All of the data is to be set down again without any alteration.
______________________________
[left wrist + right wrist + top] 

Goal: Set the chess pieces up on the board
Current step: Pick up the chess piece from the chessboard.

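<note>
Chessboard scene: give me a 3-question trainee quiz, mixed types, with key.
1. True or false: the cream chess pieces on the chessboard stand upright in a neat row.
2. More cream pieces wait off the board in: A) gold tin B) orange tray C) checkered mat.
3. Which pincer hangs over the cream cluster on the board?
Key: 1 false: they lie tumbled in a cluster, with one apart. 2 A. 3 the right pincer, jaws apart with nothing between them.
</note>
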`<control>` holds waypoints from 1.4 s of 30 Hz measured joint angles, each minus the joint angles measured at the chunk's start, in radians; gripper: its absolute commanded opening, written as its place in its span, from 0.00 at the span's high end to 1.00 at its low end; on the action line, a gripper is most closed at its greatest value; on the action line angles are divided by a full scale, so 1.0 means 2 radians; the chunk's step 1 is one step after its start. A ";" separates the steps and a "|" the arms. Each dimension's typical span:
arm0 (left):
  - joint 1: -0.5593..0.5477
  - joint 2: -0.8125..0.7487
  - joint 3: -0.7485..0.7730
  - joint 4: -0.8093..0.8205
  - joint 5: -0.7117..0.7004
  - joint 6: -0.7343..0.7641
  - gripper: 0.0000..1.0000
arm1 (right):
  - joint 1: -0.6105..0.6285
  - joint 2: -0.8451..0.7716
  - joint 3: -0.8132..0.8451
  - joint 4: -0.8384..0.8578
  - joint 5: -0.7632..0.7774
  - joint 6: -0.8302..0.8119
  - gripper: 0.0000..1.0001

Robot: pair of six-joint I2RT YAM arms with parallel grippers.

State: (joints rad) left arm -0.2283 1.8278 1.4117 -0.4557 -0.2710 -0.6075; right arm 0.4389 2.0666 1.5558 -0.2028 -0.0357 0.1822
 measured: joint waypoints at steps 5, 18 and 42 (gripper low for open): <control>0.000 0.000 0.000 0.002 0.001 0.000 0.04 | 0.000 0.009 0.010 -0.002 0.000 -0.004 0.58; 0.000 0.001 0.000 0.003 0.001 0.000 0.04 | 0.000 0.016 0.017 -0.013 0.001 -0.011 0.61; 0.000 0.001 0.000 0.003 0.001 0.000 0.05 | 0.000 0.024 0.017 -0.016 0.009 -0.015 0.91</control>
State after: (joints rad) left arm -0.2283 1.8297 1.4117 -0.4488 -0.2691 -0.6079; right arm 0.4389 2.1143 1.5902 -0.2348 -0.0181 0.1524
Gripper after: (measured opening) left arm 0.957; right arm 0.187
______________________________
Written answer
[left wrist + right wrist + top] 

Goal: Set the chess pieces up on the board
Current step: Pick up the chess piece from the chessboard.

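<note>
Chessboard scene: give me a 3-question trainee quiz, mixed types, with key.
1. True or false: the cream chess pieces on the chessboard stand upright in a neat row.
2. More cream pieces wait off the board in: A) gold tin B) orange tray C) checkered mat.
3. Which pincer hangs over the cream cluster on the board?
Key: 1 false: they lie tumbled in a cluster, with one apart. 2 A. 3 the right pincer, jaws apart with nothing between them.
</note>
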`<control>` holds waypoints from 1.4 s of 30 Hz measured joint angles, each minus the joint angles measured at the chunk's start, in radians; gripper: its absolute commanded opening, written as its place in its span, from 0.00 at the span's high end to 1.00 at its low end; on the action line, a gripper is most closed at its greatest value; on the action line angles are divided by a full scale, so 1.0 means 2 radians; the chunk's step 1 is one step after its start. A ";" separates the steps and a "|" the arms. Each dimension's typical span:
arm0 (left):
  - joint 1: -0.5593..0.5477
  - joint 2: -0.8125..0.7487
  - joint 3: -0.7485..0.7730
  - joint 4: -0.8093..0.8205
  - joint 5: -0.7117..0.7004
  - joint 6: -0.7343..0.7641
  - gripper: 0.0000..1.0000
arm1 (right):
  - joint 1: -0.6105..0.6285
  - joint 2: -0.8451..0.7716
  - joint 3: -0.8132..0.8451
  - joint 4: -0.8384..0.8578
  - joint 5: -0.7632..0.7774
  - joint 6: -0.8302..0.8119
  - gripper: 0.0000..1.0001

Robot: pair of six-joint I2RT YAM arms with parallel grippers.

State: (joints rad) left arm -0.2283 1.8278 1.4117 -0.4557 -0.2710 -0.6075; right arm 0.4389 2.0666 1.5558 -0.2028 -0.0357 0.1822
 measured: joint waypoints at steps 5, 18 and 42 (gripper low for open): <control>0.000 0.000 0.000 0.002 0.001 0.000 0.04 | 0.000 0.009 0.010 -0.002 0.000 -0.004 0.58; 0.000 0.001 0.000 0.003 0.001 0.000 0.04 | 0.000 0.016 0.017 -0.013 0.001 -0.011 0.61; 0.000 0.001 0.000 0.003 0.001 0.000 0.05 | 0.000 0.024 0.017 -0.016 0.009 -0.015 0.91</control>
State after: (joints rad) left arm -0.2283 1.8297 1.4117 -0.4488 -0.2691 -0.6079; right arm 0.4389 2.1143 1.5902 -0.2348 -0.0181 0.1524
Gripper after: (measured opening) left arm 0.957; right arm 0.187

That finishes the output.